# Exercise:
Search the data below for "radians"; list each line that holds it.
--------
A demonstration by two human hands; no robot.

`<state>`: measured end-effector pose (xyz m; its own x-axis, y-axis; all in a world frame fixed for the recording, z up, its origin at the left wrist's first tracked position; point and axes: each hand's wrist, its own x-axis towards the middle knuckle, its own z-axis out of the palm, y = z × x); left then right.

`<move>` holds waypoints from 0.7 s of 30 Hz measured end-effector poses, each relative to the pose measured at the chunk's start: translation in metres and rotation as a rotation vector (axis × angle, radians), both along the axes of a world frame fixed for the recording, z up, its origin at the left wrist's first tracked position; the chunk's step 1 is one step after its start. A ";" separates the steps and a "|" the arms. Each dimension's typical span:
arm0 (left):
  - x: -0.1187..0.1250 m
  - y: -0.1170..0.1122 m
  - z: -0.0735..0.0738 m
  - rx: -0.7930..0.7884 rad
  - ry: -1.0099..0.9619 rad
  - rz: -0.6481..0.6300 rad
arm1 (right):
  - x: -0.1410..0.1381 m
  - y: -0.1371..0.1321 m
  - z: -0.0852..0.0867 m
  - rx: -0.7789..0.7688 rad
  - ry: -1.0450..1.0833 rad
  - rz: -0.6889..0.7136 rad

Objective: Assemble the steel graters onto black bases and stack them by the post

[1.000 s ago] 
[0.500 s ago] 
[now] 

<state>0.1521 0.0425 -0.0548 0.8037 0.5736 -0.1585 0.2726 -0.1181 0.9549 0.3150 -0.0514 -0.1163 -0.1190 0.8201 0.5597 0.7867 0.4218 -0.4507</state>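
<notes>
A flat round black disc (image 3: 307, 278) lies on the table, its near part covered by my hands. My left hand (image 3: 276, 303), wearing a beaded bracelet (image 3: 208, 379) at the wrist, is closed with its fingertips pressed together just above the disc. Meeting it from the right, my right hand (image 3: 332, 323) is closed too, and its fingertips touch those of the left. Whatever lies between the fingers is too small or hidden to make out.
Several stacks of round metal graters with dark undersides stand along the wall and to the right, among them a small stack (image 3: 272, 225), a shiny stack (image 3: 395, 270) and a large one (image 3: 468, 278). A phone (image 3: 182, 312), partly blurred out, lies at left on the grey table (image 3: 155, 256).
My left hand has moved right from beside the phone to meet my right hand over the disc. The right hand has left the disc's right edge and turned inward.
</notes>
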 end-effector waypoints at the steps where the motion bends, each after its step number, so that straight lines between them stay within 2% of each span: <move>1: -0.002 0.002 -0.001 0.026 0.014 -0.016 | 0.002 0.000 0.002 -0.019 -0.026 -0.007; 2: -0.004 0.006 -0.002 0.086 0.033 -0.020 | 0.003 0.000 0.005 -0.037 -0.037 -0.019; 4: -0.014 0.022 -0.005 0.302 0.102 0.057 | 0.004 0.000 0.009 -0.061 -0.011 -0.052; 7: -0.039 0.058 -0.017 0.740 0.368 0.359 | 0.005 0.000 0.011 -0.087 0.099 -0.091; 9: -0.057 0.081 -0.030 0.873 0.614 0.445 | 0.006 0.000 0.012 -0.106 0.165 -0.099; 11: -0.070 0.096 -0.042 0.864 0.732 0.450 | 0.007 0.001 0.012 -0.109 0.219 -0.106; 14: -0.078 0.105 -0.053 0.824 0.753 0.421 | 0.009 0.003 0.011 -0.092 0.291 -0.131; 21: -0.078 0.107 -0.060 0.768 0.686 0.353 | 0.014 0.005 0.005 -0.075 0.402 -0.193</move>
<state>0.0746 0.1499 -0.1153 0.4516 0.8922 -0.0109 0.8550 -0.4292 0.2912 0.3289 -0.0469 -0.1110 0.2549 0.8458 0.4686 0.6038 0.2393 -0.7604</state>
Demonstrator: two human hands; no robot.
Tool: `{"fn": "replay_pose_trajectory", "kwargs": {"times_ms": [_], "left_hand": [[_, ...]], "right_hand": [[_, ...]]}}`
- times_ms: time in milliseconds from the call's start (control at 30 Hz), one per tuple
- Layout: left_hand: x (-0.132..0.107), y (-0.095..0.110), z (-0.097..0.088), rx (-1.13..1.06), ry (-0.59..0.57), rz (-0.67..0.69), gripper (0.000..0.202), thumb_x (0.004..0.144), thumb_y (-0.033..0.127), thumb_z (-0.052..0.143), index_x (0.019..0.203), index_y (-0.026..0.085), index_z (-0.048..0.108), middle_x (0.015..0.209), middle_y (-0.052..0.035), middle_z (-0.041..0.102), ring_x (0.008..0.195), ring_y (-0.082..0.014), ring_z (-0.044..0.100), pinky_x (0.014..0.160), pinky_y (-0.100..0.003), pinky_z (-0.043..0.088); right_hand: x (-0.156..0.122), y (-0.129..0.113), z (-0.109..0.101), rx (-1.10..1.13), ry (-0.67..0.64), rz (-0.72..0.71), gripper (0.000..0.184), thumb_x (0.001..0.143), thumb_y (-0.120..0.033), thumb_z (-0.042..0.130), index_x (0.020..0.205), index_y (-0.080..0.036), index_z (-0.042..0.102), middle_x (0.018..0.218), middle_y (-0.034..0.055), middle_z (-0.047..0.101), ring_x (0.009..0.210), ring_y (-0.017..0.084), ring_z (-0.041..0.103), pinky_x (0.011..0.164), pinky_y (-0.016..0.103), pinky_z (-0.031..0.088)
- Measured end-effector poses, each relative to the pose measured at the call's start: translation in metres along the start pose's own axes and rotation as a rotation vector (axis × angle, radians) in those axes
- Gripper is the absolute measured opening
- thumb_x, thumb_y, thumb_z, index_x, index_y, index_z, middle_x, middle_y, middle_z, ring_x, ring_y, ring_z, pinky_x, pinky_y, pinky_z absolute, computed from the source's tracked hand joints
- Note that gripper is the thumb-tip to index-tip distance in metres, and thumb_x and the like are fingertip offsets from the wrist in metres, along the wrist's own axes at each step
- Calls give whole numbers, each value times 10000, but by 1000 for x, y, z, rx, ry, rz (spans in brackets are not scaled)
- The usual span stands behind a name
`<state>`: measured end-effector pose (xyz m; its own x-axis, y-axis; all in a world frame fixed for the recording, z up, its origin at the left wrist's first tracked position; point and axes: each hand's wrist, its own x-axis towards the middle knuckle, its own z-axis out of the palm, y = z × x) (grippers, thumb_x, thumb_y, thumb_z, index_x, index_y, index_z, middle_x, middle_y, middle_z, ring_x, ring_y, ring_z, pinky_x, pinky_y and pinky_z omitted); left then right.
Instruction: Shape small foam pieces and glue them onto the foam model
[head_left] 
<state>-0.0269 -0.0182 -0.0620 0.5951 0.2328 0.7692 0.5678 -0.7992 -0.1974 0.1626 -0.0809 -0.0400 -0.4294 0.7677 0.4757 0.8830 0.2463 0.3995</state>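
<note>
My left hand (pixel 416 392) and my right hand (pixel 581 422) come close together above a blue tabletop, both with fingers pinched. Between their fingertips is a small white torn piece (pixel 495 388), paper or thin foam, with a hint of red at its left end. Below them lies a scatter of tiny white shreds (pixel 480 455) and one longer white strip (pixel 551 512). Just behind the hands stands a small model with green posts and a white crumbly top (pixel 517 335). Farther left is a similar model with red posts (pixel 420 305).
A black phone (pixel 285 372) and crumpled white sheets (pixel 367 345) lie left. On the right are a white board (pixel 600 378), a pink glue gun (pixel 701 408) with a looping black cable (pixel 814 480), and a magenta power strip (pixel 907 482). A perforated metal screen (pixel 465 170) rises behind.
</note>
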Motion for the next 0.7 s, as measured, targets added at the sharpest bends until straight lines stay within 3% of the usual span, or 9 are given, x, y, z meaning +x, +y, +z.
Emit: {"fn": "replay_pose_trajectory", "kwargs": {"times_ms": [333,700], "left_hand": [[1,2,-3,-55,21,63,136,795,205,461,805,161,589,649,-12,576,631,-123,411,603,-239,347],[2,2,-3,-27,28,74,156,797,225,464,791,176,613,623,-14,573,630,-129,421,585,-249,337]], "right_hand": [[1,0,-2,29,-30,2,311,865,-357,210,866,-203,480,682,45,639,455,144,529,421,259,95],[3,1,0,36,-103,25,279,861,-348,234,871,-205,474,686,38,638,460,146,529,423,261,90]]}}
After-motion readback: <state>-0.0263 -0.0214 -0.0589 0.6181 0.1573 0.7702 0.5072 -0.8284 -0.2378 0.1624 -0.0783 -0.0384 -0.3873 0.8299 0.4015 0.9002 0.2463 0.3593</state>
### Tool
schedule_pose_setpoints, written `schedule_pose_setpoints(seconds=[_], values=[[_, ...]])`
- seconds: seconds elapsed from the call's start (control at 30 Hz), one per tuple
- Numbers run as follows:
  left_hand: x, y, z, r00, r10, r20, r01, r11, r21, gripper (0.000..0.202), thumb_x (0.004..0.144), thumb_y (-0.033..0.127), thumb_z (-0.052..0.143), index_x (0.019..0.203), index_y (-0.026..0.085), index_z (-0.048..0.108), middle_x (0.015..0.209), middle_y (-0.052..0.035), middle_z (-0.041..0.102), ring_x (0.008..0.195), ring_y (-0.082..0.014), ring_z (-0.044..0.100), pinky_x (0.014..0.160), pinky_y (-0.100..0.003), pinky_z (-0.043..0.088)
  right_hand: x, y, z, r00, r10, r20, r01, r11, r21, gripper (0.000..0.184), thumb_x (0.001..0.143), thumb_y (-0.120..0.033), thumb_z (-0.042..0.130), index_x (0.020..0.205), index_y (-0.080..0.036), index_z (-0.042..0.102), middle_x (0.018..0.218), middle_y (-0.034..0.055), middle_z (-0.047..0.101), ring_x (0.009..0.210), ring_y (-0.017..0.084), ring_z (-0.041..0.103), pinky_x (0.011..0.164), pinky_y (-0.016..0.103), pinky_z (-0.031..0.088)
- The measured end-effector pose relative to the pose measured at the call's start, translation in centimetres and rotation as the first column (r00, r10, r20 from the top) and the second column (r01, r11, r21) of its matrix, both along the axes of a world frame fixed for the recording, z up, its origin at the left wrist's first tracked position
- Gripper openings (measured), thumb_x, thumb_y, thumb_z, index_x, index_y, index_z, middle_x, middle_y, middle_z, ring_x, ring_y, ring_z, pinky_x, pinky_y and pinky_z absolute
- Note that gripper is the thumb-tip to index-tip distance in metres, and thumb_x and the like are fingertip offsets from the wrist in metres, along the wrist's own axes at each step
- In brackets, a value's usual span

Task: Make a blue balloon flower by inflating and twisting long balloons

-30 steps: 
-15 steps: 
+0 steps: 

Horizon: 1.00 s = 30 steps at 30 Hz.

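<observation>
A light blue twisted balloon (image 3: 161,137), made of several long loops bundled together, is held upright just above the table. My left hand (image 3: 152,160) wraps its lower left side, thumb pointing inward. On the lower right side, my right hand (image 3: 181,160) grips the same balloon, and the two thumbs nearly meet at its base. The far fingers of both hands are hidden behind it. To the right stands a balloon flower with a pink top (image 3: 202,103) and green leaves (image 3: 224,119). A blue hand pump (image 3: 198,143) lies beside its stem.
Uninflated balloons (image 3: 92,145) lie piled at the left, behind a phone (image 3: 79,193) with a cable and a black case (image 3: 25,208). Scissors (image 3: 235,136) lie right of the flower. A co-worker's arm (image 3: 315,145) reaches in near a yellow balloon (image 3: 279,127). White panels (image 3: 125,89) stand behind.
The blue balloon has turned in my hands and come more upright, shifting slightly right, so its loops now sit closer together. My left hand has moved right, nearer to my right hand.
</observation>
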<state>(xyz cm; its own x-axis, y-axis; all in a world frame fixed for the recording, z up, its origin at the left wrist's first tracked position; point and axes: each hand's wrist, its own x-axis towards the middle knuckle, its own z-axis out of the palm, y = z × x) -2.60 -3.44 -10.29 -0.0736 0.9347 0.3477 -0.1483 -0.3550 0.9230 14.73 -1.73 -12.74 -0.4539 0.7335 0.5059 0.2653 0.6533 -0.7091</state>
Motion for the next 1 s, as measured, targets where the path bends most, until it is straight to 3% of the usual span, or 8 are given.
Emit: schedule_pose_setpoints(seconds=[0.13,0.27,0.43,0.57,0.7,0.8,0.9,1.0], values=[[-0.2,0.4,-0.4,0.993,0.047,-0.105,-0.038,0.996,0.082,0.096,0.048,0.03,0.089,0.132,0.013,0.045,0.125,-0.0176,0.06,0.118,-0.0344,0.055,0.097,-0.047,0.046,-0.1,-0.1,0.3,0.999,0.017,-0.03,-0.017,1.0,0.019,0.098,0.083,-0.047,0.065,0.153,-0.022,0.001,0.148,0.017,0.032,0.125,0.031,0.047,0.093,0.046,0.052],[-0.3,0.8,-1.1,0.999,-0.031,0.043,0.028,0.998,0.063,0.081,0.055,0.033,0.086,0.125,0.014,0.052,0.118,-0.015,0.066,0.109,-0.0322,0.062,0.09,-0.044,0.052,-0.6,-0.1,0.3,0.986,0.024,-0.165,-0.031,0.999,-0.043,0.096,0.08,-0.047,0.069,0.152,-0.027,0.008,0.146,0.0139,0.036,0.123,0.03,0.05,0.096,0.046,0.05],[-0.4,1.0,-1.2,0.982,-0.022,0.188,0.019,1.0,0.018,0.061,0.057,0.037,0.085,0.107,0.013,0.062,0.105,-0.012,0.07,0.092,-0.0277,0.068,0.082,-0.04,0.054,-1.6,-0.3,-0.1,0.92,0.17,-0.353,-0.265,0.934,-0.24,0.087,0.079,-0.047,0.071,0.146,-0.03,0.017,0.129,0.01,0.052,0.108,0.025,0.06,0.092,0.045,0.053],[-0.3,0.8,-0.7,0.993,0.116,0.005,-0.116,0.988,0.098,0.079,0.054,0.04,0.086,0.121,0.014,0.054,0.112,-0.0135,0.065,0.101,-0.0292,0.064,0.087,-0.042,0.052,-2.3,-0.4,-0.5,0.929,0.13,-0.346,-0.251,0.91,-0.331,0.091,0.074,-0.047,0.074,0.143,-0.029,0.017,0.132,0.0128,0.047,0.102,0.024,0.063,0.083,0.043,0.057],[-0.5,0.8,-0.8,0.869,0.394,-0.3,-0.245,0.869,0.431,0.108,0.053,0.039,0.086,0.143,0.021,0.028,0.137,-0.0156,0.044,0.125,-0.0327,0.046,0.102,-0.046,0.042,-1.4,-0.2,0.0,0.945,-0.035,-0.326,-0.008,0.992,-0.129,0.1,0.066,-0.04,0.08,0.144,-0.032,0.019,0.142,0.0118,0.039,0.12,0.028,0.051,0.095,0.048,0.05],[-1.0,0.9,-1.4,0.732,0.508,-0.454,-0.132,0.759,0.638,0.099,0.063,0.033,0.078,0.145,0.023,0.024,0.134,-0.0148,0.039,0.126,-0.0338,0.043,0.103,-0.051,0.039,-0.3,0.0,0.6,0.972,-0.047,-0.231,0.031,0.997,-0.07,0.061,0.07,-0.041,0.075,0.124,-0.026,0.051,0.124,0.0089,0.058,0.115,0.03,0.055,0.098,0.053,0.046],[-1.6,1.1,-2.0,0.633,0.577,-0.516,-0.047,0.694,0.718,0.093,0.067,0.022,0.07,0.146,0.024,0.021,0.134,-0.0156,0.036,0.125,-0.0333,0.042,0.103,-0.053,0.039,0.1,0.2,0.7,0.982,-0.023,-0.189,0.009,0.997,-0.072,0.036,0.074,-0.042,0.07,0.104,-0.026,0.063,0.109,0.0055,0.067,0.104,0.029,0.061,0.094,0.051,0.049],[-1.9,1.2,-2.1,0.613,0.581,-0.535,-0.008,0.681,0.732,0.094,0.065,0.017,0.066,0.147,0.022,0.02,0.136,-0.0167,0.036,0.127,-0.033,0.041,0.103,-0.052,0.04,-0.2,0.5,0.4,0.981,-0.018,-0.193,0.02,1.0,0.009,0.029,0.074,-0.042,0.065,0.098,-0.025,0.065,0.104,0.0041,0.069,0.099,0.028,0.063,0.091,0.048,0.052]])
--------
# Answer space:
`<move>` holds waypoints from 0.7 s of 30 Hz measured end-effector poses, each relative to the pose measured at the chunk's start: translation in metres and rotation as a rotation vector (axis × angle, radians), both along the axes of a world frame fixed for the recording, z up, its origin at the left wrist's first tracked position; the chunk's step 1 is one step after its start. A ";" separates the steps and a "|" the arms. Each dimension's typical span:
- Measured end-effector poses, each relative to the pose measured at the call's start: translation in metres along the start pose's own axes and rotation as a rotation vector (axis × angle, radians) in those axes

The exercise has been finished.